The business of marketing these salads has become almost as sophisticated as that of packaged foods, and just as secretive, given the intense competition between Dole and Fresh Express--which both claim to be No. 1 (Dole by units sold, Fresh Express by dollar sales). Dole says that each year it introduces new blends, such as the baby spinach salad it will introduce this fall, while discontinuing slower-moving items so the number of items on supermarket shelves remains fairly constant.
But Dole Fresh Vegetable President Eric Schwartz acknowledges having more ambitious plans in development.
“We’re still looking at other ways to get our name on products in supermarkets.”
Loveless of Fresh Express said the company plans to begin selling cut-up packaged fruit this fall, and he hinted at main-dish salads with meat and seafood or other items that might eventually be sold.
Some growers and brokers believe that the growth of these convenience products will continue to eat up more space in the produce aisle, leaving less room for inexpensive bulk fruits and vegetables.
Consumption Is Up
Although to some extent they may be right, economists say, those convenience products also are growing the market.
The popularity of bagged salads has helped boost per-capita lettuce consumption in recent years to an all-time high last year of 33 pounds, just as the introduction of “baby” carrots as packaged produce lifted carrot sales dramatically in the 1990s.
Brown of Stater Bros. said he is expanding the size of the produce aisle in his new stores 25% to accommodate the growing number of items. In old stores, the chain is adjusting racks and fixtures to shoehorn in 450 fresh and packaged items.
“Produce is the No. 1 reason why people choose a supermarket,” Brown said. “If we don’t do it right, we have no reason for being,” he said, noting the intense competition from discounters such as Wal-Mart Stores Inc. and Costco Wholesale Corp.
Items such as bagged salad and baby carrots, which have become lucrative products, were initially developed as a way to use produce that would have been discarded because it was the wrong size or shape.
Trimmed down, cleaned up and bagged, these products look no different to consumers from the leaves of the fully formed heads harvested for the bulk-produce section.
And unlike bulk lettuce, which is rinsed and wrapped in the field, lettuce for bagged salad moves through an impressive germ-killing gantlet.
Moving along a conveyor belt at Dole’s plant here, for example, the loose salad first passes through a water and chlorine rinse, much like a car wash.

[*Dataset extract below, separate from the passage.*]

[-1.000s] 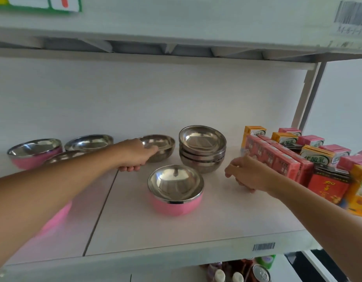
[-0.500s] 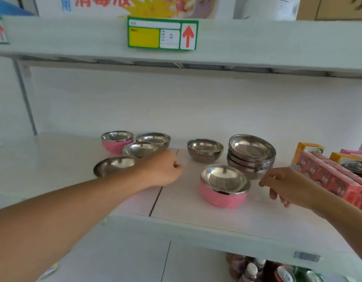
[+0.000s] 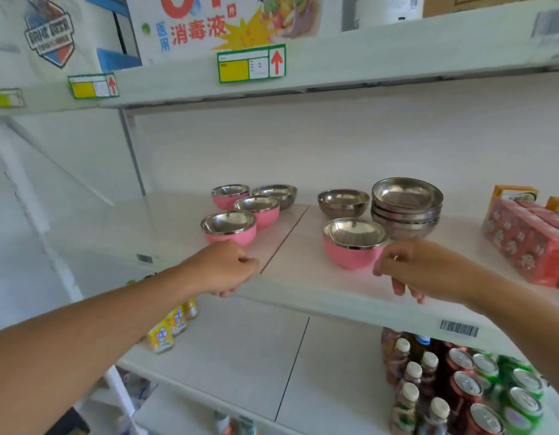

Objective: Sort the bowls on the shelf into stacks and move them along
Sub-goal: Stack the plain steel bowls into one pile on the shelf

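On the white shelf (image 3: 306,287) stand several bowls. Three pink bowls (image 3: 229,229) with steel insides and one plain steel bowl (image 3: 276,194) cluster left of the shelf seam. Right of the seam sit a lone pink bowl (image 3: 353,248), a steel bowl (image 3: 342,202) behind it, and a stack of steel bowls (image 3: 407,208). My left hand (image 3: 221,266) hovers at the shelf's front edge, just in front of the nearest left pink bowl, fingers curled, holding nothing. My right hand (image 3: 419,268) is beside the lone pink bowl's right side, fingers loosely bent, empty.
Red and orange drink cartons (image 3: 529,240) fill the shelf's right end. The shelf below holds bottles and cans (image 3: 460,390) at right and small yellow cartons (image 3: 170,328) at left. A price tag (image 3: 251,62) hangs on the upper shelf edge.
The view has pulled back and tilted, showing more shelves. My left hand has drawn back from the far steel bowl to the shelf's front edge. My right hand moved nearer the lone pink bowl.
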The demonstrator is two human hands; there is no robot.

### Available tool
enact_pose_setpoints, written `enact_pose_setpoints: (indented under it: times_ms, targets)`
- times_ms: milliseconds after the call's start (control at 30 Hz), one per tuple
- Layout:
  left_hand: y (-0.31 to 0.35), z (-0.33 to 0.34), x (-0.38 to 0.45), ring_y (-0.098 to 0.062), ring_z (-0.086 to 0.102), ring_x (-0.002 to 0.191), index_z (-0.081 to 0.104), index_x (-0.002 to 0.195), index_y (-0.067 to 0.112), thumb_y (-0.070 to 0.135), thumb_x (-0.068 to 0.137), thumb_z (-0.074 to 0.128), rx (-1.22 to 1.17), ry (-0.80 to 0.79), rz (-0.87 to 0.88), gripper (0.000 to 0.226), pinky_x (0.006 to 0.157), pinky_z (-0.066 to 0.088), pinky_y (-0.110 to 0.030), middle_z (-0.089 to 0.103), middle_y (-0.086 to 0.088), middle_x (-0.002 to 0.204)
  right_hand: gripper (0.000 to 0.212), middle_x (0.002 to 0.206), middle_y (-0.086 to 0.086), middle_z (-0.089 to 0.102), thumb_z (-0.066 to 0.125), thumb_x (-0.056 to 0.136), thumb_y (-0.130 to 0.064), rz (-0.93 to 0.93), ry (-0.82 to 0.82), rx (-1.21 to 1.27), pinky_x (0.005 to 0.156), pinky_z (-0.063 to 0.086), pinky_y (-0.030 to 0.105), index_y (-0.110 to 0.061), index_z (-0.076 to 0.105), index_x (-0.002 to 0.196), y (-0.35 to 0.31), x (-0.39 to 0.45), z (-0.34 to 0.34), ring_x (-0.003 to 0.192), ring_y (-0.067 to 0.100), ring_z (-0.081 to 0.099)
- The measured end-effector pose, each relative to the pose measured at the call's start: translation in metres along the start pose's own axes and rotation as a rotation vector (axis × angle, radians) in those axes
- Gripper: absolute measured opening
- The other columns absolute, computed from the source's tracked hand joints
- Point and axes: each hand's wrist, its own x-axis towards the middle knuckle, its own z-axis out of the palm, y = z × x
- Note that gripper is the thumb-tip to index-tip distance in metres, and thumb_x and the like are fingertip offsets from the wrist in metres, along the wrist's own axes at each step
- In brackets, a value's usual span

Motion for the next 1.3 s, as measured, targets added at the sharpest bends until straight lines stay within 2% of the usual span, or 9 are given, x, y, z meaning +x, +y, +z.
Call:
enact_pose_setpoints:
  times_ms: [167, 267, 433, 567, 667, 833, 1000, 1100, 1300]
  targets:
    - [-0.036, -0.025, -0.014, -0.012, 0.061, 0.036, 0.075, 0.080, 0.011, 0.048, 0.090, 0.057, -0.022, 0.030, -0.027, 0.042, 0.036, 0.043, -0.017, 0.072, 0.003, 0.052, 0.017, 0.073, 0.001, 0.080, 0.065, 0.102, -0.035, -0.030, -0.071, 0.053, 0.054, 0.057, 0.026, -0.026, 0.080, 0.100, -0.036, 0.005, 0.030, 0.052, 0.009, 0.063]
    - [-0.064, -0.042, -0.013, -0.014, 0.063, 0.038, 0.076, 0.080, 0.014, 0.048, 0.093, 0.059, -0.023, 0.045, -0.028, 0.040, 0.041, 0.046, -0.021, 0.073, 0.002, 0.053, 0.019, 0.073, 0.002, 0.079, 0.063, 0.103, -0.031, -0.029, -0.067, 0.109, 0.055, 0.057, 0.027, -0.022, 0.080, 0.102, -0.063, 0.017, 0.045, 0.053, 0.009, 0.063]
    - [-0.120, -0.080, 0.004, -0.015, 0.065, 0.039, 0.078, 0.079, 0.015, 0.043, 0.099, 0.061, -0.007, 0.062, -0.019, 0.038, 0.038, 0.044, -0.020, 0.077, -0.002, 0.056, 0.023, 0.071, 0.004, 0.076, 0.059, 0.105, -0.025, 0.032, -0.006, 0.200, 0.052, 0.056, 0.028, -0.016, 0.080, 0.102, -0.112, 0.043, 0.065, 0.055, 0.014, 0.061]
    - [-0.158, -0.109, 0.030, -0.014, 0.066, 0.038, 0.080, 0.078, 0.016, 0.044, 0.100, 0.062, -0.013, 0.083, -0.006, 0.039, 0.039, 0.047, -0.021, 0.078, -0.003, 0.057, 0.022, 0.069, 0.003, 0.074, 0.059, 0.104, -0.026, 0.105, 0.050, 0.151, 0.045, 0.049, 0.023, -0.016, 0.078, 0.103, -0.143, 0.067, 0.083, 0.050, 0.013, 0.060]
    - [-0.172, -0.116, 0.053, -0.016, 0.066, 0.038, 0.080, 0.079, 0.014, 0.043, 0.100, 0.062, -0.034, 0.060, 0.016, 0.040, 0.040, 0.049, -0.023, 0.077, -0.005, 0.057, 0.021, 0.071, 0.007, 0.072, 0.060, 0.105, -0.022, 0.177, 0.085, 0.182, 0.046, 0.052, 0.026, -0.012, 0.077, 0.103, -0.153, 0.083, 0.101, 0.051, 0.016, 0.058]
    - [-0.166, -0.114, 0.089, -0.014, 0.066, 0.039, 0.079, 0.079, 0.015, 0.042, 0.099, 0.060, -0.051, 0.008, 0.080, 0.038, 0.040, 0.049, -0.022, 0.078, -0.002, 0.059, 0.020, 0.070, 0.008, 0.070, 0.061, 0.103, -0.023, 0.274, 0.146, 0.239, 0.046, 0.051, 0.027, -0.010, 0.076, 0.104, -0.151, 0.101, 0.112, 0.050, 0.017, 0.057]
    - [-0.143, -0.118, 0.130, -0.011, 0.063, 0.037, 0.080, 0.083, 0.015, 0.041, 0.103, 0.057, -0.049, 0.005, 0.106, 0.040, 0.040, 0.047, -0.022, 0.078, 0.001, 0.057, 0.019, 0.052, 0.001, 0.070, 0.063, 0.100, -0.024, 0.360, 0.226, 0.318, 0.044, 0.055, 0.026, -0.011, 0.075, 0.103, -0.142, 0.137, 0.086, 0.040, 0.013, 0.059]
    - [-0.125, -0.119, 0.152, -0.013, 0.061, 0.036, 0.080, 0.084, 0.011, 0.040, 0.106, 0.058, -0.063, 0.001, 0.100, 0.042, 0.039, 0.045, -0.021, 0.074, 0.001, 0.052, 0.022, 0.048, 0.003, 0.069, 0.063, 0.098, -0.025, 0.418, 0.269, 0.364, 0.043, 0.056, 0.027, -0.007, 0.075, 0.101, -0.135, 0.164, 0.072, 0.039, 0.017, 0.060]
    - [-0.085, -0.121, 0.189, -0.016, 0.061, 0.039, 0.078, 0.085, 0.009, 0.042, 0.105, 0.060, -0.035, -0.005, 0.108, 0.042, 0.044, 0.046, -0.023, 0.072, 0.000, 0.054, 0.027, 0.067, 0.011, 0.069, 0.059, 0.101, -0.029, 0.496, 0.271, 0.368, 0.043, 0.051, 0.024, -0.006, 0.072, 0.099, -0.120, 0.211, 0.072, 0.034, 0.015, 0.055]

Then it is shot across the plant in a huge liquid-filled tube before getting a third hose-down.
It’s tumbled in 250-pound metal drums to dry before being spit out in pre-measured amounts into its packaging, with most of the air sucked out and nitrogen added.

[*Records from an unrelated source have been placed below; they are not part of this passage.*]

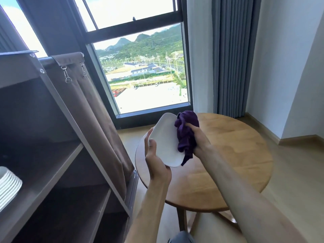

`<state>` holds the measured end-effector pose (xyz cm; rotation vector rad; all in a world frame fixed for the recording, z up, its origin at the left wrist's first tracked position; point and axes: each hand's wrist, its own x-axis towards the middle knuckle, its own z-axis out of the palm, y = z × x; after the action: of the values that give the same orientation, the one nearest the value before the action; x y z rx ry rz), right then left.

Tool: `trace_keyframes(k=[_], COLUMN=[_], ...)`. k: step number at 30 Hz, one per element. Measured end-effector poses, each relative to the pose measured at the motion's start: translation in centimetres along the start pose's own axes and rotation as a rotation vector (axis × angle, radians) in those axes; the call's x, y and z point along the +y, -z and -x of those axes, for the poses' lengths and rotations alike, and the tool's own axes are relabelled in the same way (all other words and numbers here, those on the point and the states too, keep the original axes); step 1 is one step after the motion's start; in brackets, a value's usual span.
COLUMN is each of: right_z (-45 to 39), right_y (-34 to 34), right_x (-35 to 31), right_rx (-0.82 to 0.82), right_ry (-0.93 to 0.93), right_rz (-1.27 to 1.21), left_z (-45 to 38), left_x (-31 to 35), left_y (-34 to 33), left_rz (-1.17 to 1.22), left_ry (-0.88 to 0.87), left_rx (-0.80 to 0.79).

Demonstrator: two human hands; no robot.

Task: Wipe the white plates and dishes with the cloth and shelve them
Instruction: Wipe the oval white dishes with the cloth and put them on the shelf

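Observation:
A white oblong dish (165, 140) is held tilted above the near left edge of the round wooden table (228, 163). My left hand (156, 160) grips the dish's left rim from below, thumb on top. My right hand (199, 139) is closed around a bunched purple cloth (186, 135), which is pressed against the dish's right side. A stack of white plates (8, 185) rests on a shelf of the brown cart (57, 172) at the far left, partly cut off by the frame edge.
The cart's shelves stand open to my left, with a brown fabric cover (87, 102) hanging on its side. A tall window (140, 67) and a grey curtain (233, 55) lie beyond the table. Pale wood floor (289, 172) surrounds it.

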<state>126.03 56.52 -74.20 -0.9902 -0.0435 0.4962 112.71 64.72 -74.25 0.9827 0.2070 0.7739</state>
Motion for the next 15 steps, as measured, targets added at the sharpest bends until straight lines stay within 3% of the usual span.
trace_keyframes(k=[4,8,12,15], right_z=[0.9,1.8,1.7,1.9], right_y=[-1.0,-0.3,2.2,2.5], right_x=[1.5,2.7,1.0,-1.9], right_rx=[0.074,0.104,0.145,-0.152], right_ry=[-0.029,-0.08,0.089,0.237], right_rz=[-0.197,-0.152,0.154,0.521], left_z=[1.0,1.3,-1.8,-5.6], left_x=[-1.4,-2.4,0.1,3.3], left_y=[-1.7,-1.8,0.8,1.1], left_rz=[0.075,-0.019,-0.385,-0.525], left_ry=[-0.005,-0.008,0.129,0.279], left_rx=[0.071,0.033,-0.07,-0.257])
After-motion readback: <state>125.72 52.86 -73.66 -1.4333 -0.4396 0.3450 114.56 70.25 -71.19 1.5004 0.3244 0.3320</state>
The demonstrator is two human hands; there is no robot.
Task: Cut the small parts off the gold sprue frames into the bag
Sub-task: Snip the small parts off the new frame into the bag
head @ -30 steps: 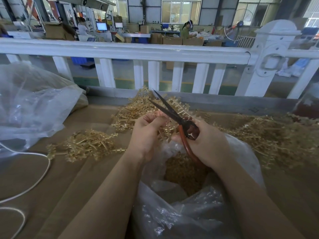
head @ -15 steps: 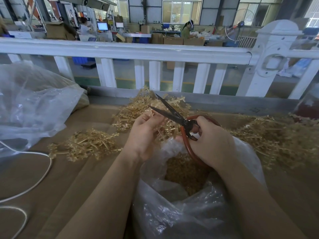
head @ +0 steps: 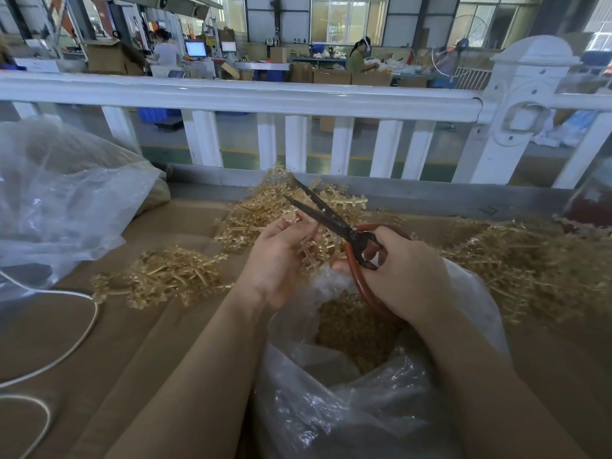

The system isn’t perfect, analysts say. It leaves some room for contamination, and not all greens can endure the rigors of the assembly line and weeks in an oxygen-free bag.

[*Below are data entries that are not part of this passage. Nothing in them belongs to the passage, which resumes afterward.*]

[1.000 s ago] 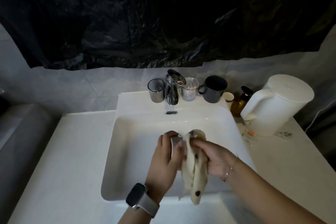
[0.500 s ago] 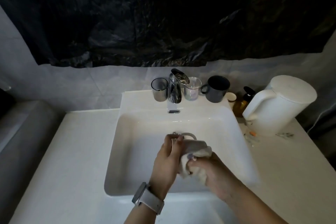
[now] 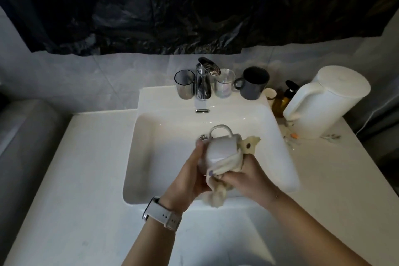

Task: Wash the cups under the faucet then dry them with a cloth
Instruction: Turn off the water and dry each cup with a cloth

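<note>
You grip the white mug (image 3: 221,149) over the sink (image 3: 282,151) with your left hand (image 3: 190,174), while your right hand (image 3: 244,176) pinches the cloth (image 3: 232,161) against it. Drying seems underway; three cups by the faucet (image 3: 204,81) likely wait.

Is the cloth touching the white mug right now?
Touching. The head view shows the cloth wrapped against the white mug, pressed on by the right hand.
</note>
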The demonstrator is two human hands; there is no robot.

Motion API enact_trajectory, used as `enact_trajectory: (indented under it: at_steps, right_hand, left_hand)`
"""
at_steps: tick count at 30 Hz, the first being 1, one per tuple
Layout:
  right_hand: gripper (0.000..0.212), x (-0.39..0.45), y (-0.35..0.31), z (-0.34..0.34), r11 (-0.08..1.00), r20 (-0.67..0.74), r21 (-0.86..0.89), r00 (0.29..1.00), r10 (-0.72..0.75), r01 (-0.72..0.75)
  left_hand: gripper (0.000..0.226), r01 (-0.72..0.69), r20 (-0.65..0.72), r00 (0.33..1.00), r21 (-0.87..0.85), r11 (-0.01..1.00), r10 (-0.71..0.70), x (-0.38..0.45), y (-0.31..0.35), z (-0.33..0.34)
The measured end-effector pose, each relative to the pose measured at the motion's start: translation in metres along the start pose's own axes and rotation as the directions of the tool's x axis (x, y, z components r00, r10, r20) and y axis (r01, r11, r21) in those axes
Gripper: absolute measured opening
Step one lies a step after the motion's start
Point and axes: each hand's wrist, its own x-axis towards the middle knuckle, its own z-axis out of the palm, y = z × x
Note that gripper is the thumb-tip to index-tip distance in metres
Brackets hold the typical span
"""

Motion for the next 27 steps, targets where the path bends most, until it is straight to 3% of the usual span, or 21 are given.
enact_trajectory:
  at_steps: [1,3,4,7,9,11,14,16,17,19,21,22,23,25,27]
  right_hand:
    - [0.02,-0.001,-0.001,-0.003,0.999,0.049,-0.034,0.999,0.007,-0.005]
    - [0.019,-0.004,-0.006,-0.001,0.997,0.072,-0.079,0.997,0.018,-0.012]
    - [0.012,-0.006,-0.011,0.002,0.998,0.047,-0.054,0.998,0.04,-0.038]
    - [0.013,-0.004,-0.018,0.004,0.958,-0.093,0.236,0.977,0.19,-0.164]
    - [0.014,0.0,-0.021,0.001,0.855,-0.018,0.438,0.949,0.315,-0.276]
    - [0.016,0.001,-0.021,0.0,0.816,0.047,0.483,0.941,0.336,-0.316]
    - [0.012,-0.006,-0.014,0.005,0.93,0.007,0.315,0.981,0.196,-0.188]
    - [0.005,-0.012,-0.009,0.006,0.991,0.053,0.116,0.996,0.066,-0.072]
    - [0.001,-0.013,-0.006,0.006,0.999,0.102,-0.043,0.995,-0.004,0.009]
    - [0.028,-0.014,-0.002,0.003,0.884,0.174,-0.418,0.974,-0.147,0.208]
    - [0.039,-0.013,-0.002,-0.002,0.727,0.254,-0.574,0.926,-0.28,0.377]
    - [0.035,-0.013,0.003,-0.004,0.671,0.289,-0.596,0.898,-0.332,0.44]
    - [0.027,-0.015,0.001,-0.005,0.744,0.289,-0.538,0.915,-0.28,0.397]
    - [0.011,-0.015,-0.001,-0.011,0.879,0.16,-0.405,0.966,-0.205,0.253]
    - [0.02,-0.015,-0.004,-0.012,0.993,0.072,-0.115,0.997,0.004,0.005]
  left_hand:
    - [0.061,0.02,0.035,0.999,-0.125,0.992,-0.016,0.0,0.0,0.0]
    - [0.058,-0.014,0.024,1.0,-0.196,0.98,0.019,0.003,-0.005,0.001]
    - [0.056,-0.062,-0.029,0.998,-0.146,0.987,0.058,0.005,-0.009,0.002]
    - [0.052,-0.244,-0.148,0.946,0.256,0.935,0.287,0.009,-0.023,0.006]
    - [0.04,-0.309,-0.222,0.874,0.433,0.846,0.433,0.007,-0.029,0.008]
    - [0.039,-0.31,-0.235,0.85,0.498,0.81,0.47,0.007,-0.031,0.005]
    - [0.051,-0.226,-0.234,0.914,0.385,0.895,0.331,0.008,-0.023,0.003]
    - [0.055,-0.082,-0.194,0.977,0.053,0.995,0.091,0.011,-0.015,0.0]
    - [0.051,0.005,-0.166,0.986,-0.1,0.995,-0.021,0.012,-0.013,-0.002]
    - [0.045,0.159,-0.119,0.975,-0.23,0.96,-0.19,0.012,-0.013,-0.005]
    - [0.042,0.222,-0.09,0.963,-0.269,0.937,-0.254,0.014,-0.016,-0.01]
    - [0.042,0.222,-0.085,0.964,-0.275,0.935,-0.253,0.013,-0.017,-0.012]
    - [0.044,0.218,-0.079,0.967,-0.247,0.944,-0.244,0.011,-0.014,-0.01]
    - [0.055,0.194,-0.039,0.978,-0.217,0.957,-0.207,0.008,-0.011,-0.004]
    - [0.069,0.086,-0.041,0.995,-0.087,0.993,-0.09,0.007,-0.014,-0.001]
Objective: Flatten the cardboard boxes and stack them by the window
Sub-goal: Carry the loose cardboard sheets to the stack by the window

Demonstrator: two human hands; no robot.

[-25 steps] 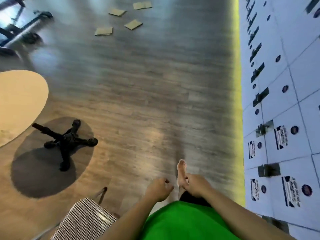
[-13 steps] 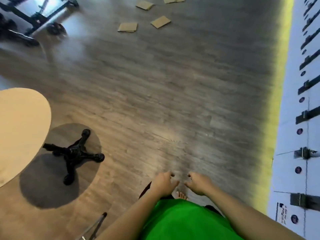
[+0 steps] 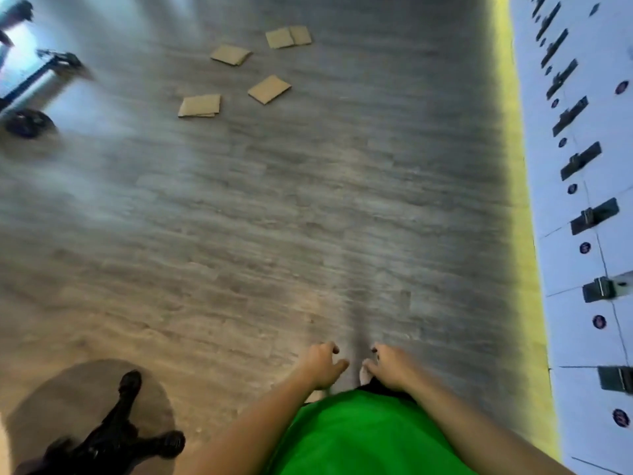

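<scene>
Both hands hang loosely curled, holding nothing: left hand (image 3: 322, 365), right hand (image 3: 394, 366). Flattened cardboard boxes (image 3: 269, 89) lie scattered on the wood floor (image 3: 308, 217), well ahead. Locker (image 3: 589, 255) stickers are unreadable.

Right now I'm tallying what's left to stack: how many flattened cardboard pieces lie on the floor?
4 visible: the nearest left piece, one right of it, one farther back, the farthest, possibly two overlapping.

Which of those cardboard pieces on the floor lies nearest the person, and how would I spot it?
Look at the grey wooden floor, at the scattered cardboard ahead. The nearest flattened box lies leftmost in the group, toward the wheeled frame. Unlike the tilted piece beside it, it sits nearly square to the view.
</scene>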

Arugula, for instance, still won’t work for bagged salad, according to Dole research.
“It just doesn’t hold up,” said Gil Oetzel, Dole’s project manager for research.
Still, about 110 products are turned out of this plant, including iceberg and endive, and special romaine and leaf lettuce blends.
Not everyone is willing to be just a spoke in the Salinas processing hub. Basil Mills, a grower-shipper in this valley for 45 years, still holds back about half of his production to sell on the bulk market.
“We’re at the mercy of the market,” Mills said. But, he said, he prefers gambling on a bigger profit. “Year to year [the lettuce market] can be bad or good. But if over time it didn’t turn a good profit, most of us wouldn’t stay in this business.”